Comment 3 Dominic Cooney 2013-05-21 02:20:04 UTC
The good thing about adding something that returns the ShadowRoot is that it is easy to write:

if (in document) {
  behave
} else if (in shadow) {
  misbehave
} ...

But it makes it harder to write "do something to my root node"; instead of

elem.treeScope.party();

it is

(elem.containingShadow || elem.document).party();

I think having the shadow root accessor is better because it is very easy to explain. Otherwise we'll have to put this pop quiz on cereal packets:

What does elem.treeScope return when...
...elem is not in the tree? (null)
...elem is in light DOM? (document)
...elem is in template content? (template document, I guess?)
...elem is in shadow DOM? (Shadow Root)
...elem is in a document fragment? (???)
Comment 4 Rafael Weinstein 2013-05-23 23:16:56 UTC
I can't tell if we're talking at cross purposes or not. I'm probably just being dense.

The point I'm trying to make is that, for the sake of encapsulation, I think it makes the most sense to think about being directly descended from a ShadowRoot like being in a "little" document.

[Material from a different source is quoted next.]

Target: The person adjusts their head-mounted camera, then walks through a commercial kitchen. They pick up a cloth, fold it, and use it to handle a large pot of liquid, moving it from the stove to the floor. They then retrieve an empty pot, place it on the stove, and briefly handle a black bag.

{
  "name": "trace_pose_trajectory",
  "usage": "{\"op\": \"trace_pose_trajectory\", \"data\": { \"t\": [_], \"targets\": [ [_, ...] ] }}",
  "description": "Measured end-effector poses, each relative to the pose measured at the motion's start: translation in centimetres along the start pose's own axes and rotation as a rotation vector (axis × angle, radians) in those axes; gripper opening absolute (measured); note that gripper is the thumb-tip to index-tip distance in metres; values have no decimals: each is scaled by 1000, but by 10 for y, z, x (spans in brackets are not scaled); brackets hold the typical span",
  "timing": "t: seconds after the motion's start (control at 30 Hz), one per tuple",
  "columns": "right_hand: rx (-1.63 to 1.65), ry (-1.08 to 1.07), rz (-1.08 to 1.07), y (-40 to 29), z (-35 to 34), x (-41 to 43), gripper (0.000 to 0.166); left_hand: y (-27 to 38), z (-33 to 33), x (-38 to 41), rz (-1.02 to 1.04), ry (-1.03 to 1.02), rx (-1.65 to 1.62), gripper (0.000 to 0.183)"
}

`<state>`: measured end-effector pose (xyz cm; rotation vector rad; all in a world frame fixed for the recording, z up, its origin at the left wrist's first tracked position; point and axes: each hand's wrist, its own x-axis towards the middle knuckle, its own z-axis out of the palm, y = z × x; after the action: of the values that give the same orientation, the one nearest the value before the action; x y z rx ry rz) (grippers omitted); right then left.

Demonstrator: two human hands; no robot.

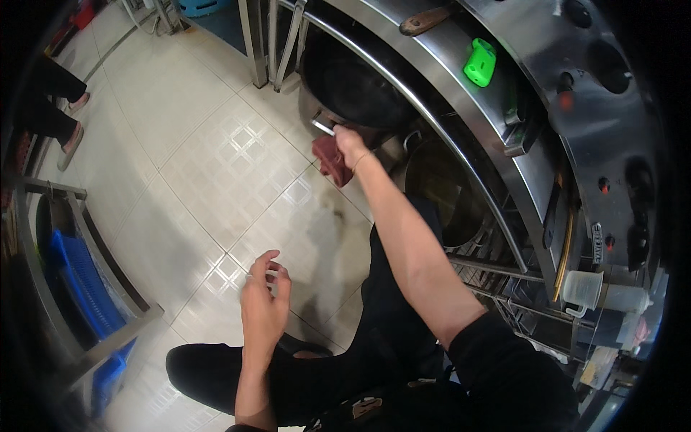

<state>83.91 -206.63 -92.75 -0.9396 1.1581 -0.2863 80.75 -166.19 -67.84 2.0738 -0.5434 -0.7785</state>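
Note:
My right hand (351, 147) reaches down to the side of a large dark pot (353, 81) under the steel counter. It is closed on a dark red cloth (330, 159), whose folds hang below the fingers. Just past the fingers is a short metal handle (323, 127) near the pot's side; whether the hand grips it too, I cannot tell. My left hand (265, 294) is over the tiled floor with curled fingers, holding nothing. A second large pot (445, 189) with a loop handle stands nearer to me, beside my leg.
A steel rail (410, 94) curves along the counter front, above the pots. On the counter lie a green object (480, 62) and a wooden handle (425, 22). At left a metal rack (110, 351) holds blue plastic baskets (89, 281). Another person's legs (59, 102) are at upper left.

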Motion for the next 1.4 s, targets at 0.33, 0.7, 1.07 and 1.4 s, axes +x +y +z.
{"op": "trace_pose_trajectory", "data": {
  "t": [0.33,0.7,1.07,1.4],
  "targets": [
    [-477,125,-124,76,81,-173,51,-28,-21,22,54,176,108,30],
    [-438,-187,81,176,142,-317,52,-85,-43,70,81,424,298,37],
    [-1115,-892,-170,57,81,-408,69,-131,-76,76,-166,551,580,35],
    [-1369,154,-430,-48,26,-311,63,-128,-86,69,-97,570,441,27]
  ]
}}
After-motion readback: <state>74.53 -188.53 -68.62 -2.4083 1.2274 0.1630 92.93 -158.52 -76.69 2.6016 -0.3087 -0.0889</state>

The key question that the node needs to answer is: "which document-like thing am I inside, if any". If I'm not inside any, there's nothing to do, if I'm inside one, I may go looking for local (encapsulated) shared or configuration data *at* that document-like thing (the root of my encapsulated context).

This seems only natural to me. Maybe I'm suggesting that we need a need Interface which implemented getElementById and both Document and ShadowRoot implement that interface. node.treeScope would then return that interface if the node had one.

To answer the questions above:

What does elem.treeScope return when...
...elem is not in the tree? (null)
...elem is in light DOM? (document)
...elem is in template content? (null)
...elem is in shadow DOM? (Shadow Root)
...elem is in a document fragment? (null)

The point is that ShadowRoots essentially become *local* documents. I claim this is inline with the web components mantra of enabling local thinking.
Comment 5 Hayato Ito 2014-05-29 06:30:26 UTC
This issue looks a little outdated.

I'm not sure whether this API, such as node.treeScope, is worth adding or not.

Does someone have still a strong interest on this?
Comment 6 Rafael Weinstein 2014-05-29 18:05:21 UTC
I think it's fine to leave as a potential future feature when use cases are more clear
Comment 7 Hayato Ito 2014-12-12 06:08:22 UTC
Let me keep this open.

For me, comment #4 sounds reasonable. I don't have any reason to object to this feature request. I am wondering why this feature request has not had another +1 from others?

I guess other guys hasn't discovered this feature request, or they all are satisfied with their *polyfill. Hmm.

If someone want to this strongly, please let us know that.
Comment 8 Hayato Ito 2014-12-15 09:03:21 UTC
Looks like that developers are making a polyfill for this issue:

http://stackoverflow.com/questions/27453617/how-can-i-tell-if-an-element-is-in-a-shadow-dom

I don't think this is a good situation because a polyfill might take O(N) while the platform can answer that in O(1).

I am positive to add a node.scope or something else. Could we agree on this?